Idema alleges that he gave Fox News the videotape on the conditions that it be returned, not copied and used only once a usage agreement was in place.
Idema appeared as a pundit for the network, which he also claims reneged on an agreement to pay him for combat zone reporting. Author Robin Moore chronicled Idemas story in The Hunt for Bin Laden.
Turned down for re-up..... hmmmmmmmmmmmm
Curiouser and Curiouser.....
Sounds like someone out to make some big money!
Stay safe and play the UBL Lotto often !
Someone played one too many games of Splinter Cell...
Yeah, there is that billion-dollar hit contract on bin Laden... my understanding is that contract is still open.
:)
Hmm. Something's not right here. Perhaps he has a case of Stolen Valor.
I have a feeling this guy was deep cover. His past is so murky ...it would confuse an enemy.
Earlier this year, a number of US cache finds in Iraq contained munitions and US Military uniforms. Yes, a most curious story. But were he "deep cover"; he'd be "deeper" than this. This is the work of novice "deep", IMHO.
I think the man's a fraud artist.
He helped write the Book "The Hunt For Bin Laden" along with the author [I cannot think of his name] of the book "Green Berets".
I remember seeing this Idema character on Imus/MSNBC promoting the book.
That's him in the middle.
There's a lot of controversy about the accuracy of that book.
This too sounds suspicious.
See?? Lots of 40-somethings would love to help in the WOT, "one way or the other."
Looks like they should have accepted the one way. ;-)

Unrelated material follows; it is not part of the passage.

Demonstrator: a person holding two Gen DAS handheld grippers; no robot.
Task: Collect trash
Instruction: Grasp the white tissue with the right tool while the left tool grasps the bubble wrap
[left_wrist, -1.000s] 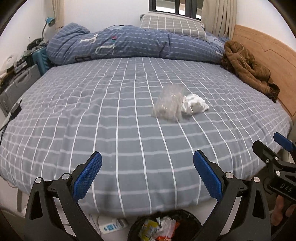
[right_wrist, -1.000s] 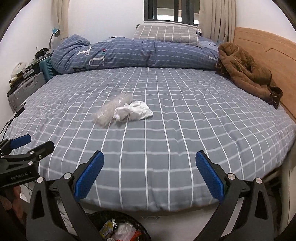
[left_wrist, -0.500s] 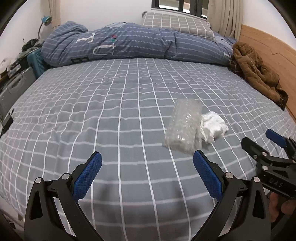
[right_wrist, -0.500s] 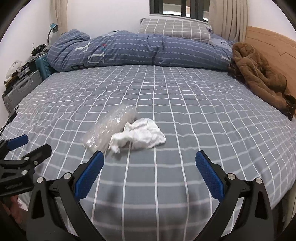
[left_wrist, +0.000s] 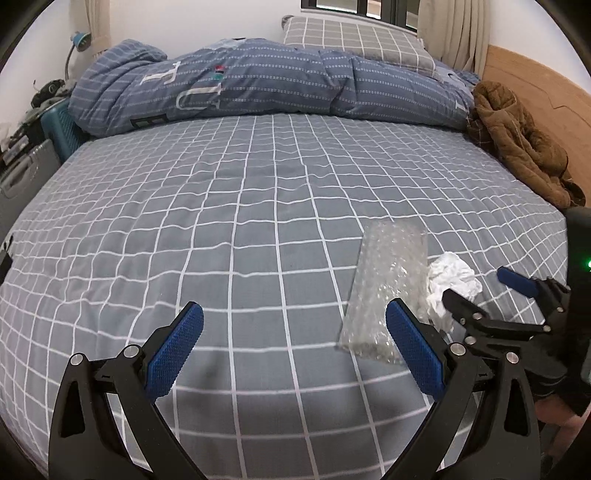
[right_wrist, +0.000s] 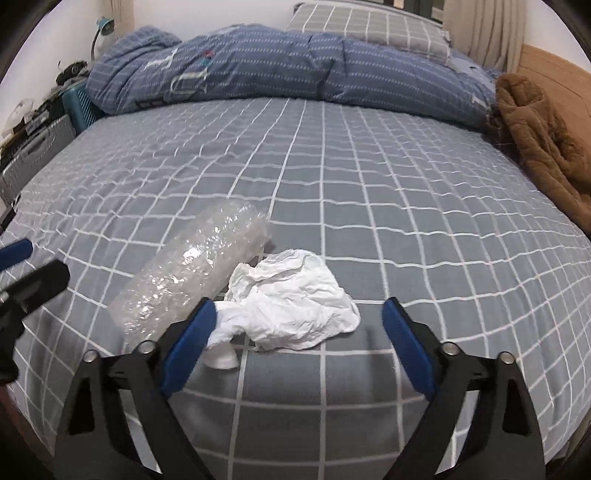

I know this guy. He is absolutely, completely a fraud. Even the stuff in Robin Moore's book about him is mostly fiction -- HE was Robin's researcher's sole source for it. In fact, wanted posters of him were posted in Bagram for months, directing the MPs and USAF SPs to grab him, before the Afghans finally bagged him.
He's a felon. Go to www.bop.gov and search for Jonathan Keith Idema in the inmate locator. He did five years inside, on top of whatever part of his sentence was paroled. (Wire Fraud).
He has represented himself as an Army major, a special forces operator, a former member of the unit known as Delta, and a member of US intelligence agencies. And I can say with 100% certainty that these claims are all untrue. He did serve briefly in the Army special forces - 15-20 years ago. He was caught stealing in Phase I of training. He was barred from re-enlistment as a result of other misconduct. He then showed up in the Reserves, with his bad paper from active duty miraculously missing from his file. He left there under a cloud also.
He is a legend in his own mind who has been in Afghanistan on and off since 2001 and a long list of NGOs, REAL SF operators, and REAL intelligence agencies have been looking for him, on a "not to interfere" basis with other missions. I would bet money that at least one of the phone numbers on his card belongs to a satellite phone that he borrowed from a Knights of Malta sponsored charity three years ago -- they are still looking for it.
Let's let the NDS hang on to him and do their investigation. If it turns out he has committed crimes under Afghan law, well, when he gets out he can write a book on comparative penology: from the inmate viewpoint.
The USG does not generally post wanted posters (complete with a mis-spelling, so you know a GI made it!) of its agents conducting "black ops." If any.
d.o.l.
Criminal Number 18F
His full name (as the Bureau of Prisons will cheerfully confirm, not to mention enough legal filings to choke John Edwards) is Jonathan Keith Idema. He has always gone by "Keith" to friends (?) and family and the world at large. Starting with Afghanistan, he went all candle-stein with "Jack."
In Robin Moore's "Hunt for Bin Laden" he is referred to by about three variations on his name.
d.o.l.
Criminal Number 18F
To hear a guy use different takes on his name sets off alarm bells for me.
He featured prominently in a top-selling book, "The Hunt for Bin Laden," which says he fought for 10 months alongside the anti-Taliban Northern Alliance.
Yeah. These are the kinds of shoe-scrape we'd have all over the Middle East if that idiot Ron Paul's plan of chasing bin Laden with Letters of Marque and Reprisal hadn't been laughed out of Congress.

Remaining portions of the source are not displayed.